(Beginning of INPUT DATA)

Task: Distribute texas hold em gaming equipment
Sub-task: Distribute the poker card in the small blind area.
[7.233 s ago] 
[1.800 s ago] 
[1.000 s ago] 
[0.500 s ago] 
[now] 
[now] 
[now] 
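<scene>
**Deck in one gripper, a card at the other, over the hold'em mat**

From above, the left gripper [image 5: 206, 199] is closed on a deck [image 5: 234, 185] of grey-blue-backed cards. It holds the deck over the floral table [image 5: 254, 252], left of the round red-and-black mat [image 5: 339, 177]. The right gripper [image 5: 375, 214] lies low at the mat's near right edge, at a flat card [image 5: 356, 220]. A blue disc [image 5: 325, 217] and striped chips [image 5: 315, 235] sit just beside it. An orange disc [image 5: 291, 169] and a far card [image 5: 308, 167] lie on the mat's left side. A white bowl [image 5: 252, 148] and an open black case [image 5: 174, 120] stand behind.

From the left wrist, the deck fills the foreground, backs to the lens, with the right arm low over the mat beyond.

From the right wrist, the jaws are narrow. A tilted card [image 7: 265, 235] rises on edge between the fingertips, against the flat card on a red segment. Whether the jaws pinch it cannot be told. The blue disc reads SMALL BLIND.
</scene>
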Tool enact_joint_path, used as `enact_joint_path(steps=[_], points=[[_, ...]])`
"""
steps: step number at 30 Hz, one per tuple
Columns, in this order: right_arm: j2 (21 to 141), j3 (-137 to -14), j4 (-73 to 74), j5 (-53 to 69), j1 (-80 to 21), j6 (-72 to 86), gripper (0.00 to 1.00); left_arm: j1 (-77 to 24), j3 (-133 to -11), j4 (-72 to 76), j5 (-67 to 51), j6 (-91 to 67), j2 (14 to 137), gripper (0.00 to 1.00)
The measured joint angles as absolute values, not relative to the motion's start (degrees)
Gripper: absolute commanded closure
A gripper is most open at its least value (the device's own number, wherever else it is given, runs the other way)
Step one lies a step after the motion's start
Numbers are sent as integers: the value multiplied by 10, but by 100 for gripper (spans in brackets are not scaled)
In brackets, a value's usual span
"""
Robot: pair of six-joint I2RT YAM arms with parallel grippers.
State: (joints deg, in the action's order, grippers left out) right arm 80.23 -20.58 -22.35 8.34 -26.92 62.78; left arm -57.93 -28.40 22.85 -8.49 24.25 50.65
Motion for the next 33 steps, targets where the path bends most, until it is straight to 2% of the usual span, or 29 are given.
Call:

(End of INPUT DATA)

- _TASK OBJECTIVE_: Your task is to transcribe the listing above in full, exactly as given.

- _SOLUTION TO THIS TASK_:
Task: Distribute texas hold em gaming equipment
Sub-task: Distribute the poker card in the small blind area.
[7.233 s ago] 
[1.800 s ago] 
[1.000 s ago] 
[0.500 s ago] 
[now] 
[now] 
[now] 
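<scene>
**Deck in one gripper, a card at the other, over the hold'em mat**

From above, the left gripper [image 5: 206, 199] is closed on a deck [image 5: 234, 185] of grey-blue-backed cards. It holds the deck over the floral table [image 5: 254, 252], left of the round red-and-black mat [image 5: 339, 177]. The right gripper [image 5: 375, 214] lies low at the mat's near right edge, at a flat card [image 5: 356, 220]. A blue disc [image 5: 325, 217] and striped chips [image 5: 315, 235] sit just beside it. An orange disc [image 5: 291, 169] and a far card [image 5: 308, 167] lie on the mat's left side. A white bowl [image 5: 252, 148] and an open black case [image 5: 174, 120] stand behind.

From the left wrist, the deck fills the foreground, backs to the lens, with the right arm low over the mat beyond.

From the right wrist, the jaws are narrow. A tilted card [image 7: 265, 235] rises on edge between the fingertips, against the flat card on a red segment. Whether the jaws pinch it cannot be told. The blue disc reads SMALL BLIND.
</scene>
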Tool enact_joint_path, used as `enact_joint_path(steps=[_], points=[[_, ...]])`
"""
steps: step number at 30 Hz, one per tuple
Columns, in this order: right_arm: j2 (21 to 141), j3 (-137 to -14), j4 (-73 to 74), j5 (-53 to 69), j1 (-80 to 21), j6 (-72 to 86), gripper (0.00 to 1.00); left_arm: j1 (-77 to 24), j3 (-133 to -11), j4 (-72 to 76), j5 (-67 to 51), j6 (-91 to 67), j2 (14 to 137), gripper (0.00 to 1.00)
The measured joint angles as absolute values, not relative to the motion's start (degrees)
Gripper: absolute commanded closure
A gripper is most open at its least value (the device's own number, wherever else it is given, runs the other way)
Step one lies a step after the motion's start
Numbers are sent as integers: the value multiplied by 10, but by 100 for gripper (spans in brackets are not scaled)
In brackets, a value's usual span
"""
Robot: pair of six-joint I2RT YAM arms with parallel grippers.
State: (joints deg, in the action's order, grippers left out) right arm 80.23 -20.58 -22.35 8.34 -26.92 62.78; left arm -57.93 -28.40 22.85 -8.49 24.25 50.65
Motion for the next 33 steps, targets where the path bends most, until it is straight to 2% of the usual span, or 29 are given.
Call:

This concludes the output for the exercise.